◆ **Requirement**
Search the entries below for the line containing "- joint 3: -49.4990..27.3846"; from there to the end, return every line exactly and add nothing.

◆ **Provided data**
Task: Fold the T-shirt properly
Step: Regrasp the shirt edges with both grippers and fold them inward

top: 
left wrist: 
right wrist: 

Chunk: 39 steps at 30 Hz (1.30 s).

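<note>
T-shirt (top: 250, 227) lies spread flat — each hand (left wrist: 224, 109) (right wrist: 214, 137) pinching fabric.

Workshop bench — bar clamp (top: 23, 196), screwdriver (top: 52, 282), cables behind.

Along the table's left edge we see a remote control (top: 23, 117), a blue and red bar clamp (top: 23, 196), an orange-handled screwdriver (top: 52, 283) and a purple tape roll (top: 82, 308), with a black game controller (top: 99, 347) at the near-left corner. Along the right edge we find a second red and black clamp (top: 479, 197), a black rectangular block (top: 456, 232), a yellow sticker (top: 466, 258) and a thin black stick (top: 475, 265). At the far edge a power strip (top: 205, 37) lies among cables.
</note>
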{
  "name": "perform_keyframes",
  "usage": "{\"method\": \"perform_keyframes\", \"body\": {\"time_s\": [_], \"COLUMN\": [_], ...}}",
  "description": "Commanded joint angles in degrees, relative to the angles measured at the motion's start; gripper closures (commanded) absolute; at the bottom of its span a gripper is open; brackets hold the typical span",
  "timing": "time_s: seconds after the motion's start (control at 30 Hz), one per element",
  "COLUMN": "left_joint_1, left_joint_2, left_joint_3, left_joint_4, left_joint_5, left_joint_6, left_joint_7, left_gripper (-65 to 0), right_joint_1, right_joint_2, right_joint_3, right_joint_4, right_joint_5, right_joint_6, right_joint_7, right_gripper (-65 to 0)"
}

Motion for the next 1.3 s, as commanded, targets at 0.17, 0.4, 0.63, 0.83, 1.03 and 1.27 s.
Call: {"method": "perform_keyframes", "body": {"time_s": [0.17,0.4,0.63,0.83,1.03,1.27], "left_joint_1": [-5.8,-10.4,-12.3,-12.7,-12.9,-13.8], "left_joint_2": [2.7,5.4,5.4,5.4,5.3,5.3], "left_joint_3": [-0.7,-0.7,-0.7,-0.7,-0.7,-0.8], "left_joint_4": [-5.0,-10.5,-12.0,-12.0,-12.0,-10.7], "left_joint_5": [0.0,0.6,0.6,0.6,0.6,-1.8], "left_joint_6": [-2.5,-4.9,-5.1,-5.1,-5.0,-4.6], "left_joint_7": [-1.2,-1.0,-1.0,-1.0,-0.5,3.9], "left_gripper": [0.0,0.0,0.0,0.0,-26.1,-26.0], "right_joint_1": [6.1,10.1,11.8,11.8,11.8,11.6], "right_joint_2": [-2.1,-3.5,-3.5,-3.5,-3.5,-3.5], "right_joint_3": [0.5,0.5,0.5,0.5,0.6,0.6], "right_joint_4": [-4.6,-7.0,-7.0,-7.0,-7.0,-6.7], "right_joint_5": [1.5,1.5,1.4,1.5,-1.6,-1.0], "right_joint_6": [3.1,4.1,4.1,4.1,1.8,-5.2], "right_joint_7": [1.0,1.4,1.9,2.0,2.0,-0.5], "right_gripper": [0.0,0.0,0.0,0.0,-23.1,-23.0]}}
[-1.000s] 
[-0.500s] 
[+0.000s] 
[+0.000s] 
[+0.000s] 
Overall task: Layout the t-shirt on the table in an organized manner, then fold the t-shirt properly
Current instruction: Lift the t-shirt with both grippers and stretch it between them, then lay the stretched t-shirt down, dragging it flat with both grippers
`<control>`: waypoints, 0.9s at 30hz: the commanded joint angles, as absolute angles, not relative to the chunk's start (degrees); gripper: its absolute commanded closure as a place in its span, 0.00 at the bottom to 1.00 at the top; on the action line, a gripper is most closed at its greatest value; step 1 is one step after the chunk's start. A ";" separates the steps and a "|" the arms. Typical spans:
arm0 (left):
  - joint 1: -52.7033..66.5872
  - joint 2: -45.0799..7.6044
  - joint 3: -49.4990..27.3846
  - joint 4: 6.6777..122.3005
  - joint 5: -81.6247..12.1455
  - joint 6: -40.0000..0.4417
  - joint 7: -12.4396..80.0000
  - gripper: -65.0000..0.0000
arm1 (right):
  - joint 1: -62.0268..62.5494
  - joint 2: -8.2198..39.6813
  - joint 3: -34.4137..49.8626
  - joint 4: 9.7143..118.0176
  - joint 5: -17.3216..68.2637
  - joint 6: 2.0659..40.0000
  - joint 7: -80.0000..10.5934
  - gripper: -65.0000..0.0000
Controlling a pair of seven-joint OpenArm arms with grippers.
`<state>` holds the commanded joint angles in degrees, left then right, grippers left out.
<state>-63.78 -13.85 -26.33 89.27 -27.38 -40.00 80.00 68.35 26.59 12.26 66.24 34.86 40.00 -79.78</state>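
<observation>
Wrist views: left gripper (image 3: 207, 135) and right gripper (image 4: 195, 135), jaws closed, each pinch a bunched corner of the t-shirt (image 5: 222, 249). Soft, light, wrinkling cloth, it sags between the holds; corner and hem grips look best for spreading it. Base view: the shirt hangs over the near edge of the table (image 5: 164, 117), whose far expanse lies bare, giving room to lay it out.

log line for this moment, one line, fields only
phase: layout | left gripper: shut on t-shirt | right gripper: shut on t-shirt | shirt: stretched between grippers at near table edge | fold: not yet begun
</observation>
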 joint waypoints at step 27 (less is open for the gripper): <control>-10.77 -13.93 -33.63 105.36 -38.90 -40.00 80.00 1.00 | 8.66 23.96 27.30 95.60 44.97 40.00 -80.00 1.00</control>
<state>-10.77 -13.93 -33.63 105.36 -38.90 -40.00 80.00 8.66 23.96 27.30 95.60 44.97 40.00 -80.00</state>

◆ **Solution for this task**
  - joint 3: -49.4990..27.3846
  - joint 4: 6.6777..122.3005
  - joint 5: -81.6247..12.1455
  - joint 6: -40.0000..0.4417
  - joint 7: -12.4396..80.0000
  - gripper: -65.0000..0.0000
arm1 (right):
  - joint 1: -62.0268..62.5494
  - joint 2: -8.2198..39.6813
  - joint 3: -34.4137..49.8626
  - joint 4: 9.7143..118.0176
  - joint 5: -17.3216..68.2637
  - joint 6: 2.0659..40.0000
  - joint 7: -80.0000..10.5934
  - gripper: -65.0000..0.0000
Controlling a pair of seven-joint OpenArm arms with grippers.
`<state>` holds the commanded joint angles in degrees, left then right, grippers left out.
<state>-63.78 -13.85 -26.33 89.27 -27.38 -40.00 80.00 68.35 26.59 12.26 66.24 34.86 40.00 -79.78</state>
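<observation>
Wrist views: left gripper (image 3: 207, 135) and right gripper (image 4: 195, 135), jaws closed, each pinch a bunched corner of the t-shirt (image 5: 222, 249). Soft, light, wrinkling cloth, it sags between the holds; corner and hem grips look best for spreading it. Base view: the shirt hangs over the near edge of the table (image 5: 164, 117), whose far expanse lies bare, giving room to lay it out.

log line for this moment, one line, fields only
phase: layout | left gripper: shut on t-shirt | right gripper: shut on t-shirt | shirt: stretched between grippers at near table edge | fold: not yet begun
</observation>
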 joint waypoints at step 27 (less is open for the gripper): <control>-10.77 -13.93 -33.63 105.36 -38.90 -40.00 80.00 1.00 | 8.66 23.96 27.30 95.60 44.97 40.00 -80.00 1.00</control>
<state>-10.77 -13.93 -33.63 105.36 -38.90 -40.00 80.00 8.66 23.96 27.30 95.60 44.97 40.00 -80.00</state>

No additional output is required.